Get comfortable with being uncomfortable

One of my clients recently admitted they felt disappointed that they still felt spikes of anxiety when they drove even though they’ve been working at this for a few weeks.

The fact is, we need anxiety and we need stress. Without it the human race would not have survived.  The Sabre Toothed Tigers would have eaten us long ago.  The good news..! there are no more Sabre Toothed Tigers.  The bad news… We still jump into Fight and Flight response at our perception of danger.  This is a perfectly normal, but these days it’s other things that trigger this.

Fact:  We are only biologically programmed to fear two things: loud noises and fear of falling. (This is not a fear of heights).

All other fears and phobias have been learned.  We may have learned them through transference from a parent or another influential person in our life.  Or, we may have had a negative experience, and our subconscious brain starts to overreact to ‘keep you safe’.  Phobias are more pronounced than fears. They develop when a person has an exaggerated or unrealistic sense of danger about a situation.  On the basis you are reading this it is likely to be an exaggerated fear of driving. If not altogether, then on a particular type of road or area.

Subconscious mind always wants to keep us safe

There is good news, but it won’t be easy.  The subconscious brain will do it’s best to ‘keep us safe’ so we need to demonstrate to the subconscious mind that we are OK.  No one state will remain the same for long. So, when you’re feeling the anxiety and discomfort rising, know that this WILL pass.

All states change

Imagine listening to a comedian telling a joke, you may well laugh and if it’s really funny and well delivered you may laugh for what you feel to be quite a while.  But the laughter subsides, and our state resumes to something more stable again. Should you hear the same joke again, while you still consider it funny, it won’t have the same impact on you, and if it you heard it several times, its impact totally subsides. But a new joke would have you laughing again… for a while anyway.

So, it stands to reason that when in a heightened state of stress, anxiety and panic, while it is a far less desirable state than laughter, it too will pass!  Granted it is not a comfortable state to be in, and our natural default is to avoid this state or stay in it for a little time as possible.  However, just like hearing the same joke over and over will wear thin, so too will the wave of anxiety and high stress if we can just accept that being uncomfortable is something that we need to become comfortable with.  Sounds like a paradox doesn’t it.  But what we resit will persist.

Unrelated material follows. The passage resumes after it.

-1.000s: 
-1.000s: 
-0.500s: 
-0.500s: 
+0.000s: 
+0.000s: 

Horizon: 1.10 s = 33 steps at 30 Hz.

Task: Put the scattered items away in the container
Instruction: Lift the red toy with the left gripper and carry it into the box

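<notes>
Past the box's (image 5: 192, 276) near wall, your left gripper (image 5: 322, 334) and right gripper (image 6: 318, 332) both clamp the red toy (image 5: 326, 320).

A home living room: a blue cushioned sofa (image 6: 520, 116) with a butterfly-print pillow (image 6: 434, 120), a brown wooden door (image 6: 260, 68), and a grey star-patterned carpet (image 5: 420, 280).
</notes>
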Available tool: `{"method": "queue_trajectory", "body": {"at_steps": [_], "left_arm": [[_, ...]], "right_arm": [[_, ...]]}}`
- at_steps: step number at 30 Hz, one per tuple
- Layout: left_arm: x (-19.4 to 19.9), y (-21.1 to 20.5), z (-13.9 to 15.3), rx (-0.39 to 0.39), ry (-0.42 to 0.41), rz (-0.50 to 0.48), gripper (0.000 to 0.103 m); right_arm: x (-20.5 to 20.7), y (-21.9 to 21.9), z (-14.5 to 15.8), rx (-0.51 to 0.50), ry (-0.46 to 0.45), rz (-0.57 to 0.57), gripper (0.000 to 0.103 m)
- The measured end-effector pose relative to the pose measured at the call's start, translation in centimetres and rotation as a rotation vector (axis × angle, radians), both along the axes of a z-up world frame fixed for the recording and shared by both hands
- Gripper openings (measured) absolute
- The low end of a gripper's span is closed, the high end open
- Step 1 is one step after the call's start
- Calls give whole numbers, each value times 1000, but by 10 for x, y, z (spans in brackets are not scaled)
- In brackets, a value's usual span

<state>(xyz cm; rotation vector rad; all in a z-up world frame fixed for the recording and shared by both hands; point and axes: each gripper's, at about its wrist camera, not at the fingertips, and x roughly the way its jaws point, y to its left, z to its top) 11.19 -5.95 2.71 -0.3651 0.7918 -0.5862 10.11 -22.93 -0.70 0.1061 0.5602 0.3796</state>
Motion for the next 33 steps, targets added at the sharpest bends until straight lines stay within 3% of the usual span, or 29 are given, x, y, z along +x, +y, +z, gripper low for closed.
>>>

Stress in small doses is necessary

Notice I’m using the phrase ‘high stress’.  Stress is normal and we do need to have a level of stress to remain present and in control when we are driving.  People perform well under low level periodical stress.  Research has proved that people who were told that feeling a reasonable level of stress is helpful performed over 30% better in an exam those who were not.  Stress in small doses is a necessary state to keep us safe and help through our day-to-day activities.


It’s when stress or anxiety is present for longer periods of time, or it spikes disproportionately that we have an issue.  Baby steps will help us gently desensitise.  A useful coping strategy that can help is to reframe the anxiety to a challenge, curiosity or excitement. If we can get comfortable with being uncomfortable, we can start to manage the situation more effectively.

Cold shower

Another example in facing discomfort is taking a cold shower.  There is ample research these days on the benefits for mental and physical health of showering or immersing ourselves in cold water.  Fact:  This is NOT comfortable!  I speak with first-hand experience as this is something I do regularly.  I used to hate turning my tap to cold at the end of my shower. I would tense up and brace myself for the 30 seconds I tried to stay under the flow of the cold water.  However, I soon learned to stop resisting the discomfort and breathe into it and accept it.  The discomfort is still there but it’s so much easier to cope with when you accept it.  I got comfortable with being uncomfortable as it’s only for a short period of time.

I also recently attended an open water swimming event where I swam in eight-degree water for half an hour.  It was the adrenaline that fuelled me through the event.  It was very uncomfortable, but I accepted it as my challenge. The body fights the discomfort in the first few moments, but after a while I settled into it.  The elation at the end of the challenge was amazing.  (Can I just add this is not a suggestion you all start jumping into cold water this winter.  I have been doing this for several years and have habituated to this over a few years.  Start with the cold showers).

What we resist, persists

Resist the discomfort, it will go on for longer.  Accept the discomfort as a challenge and we will start to habituate to our situation and then we steadily desensitise.

New perspective

My client who explained they were disappointed their anxiety and discomfort had not ‘gone away’ by now, has a new perspective.  They had forgotten that some of the smaller journeys that were initially challenging, are far less uncomfortable now as they had already habituated and without realising desensitised to them.  They are still pushing themselves to bigger and more challenging journeys, this is why they are still feeling the anxiety.  I reminded them to look back at their journal.  Use their coping strategies and congratulate themselves on each and every achievement that has been made. Rest and move to the next level. You can do the same.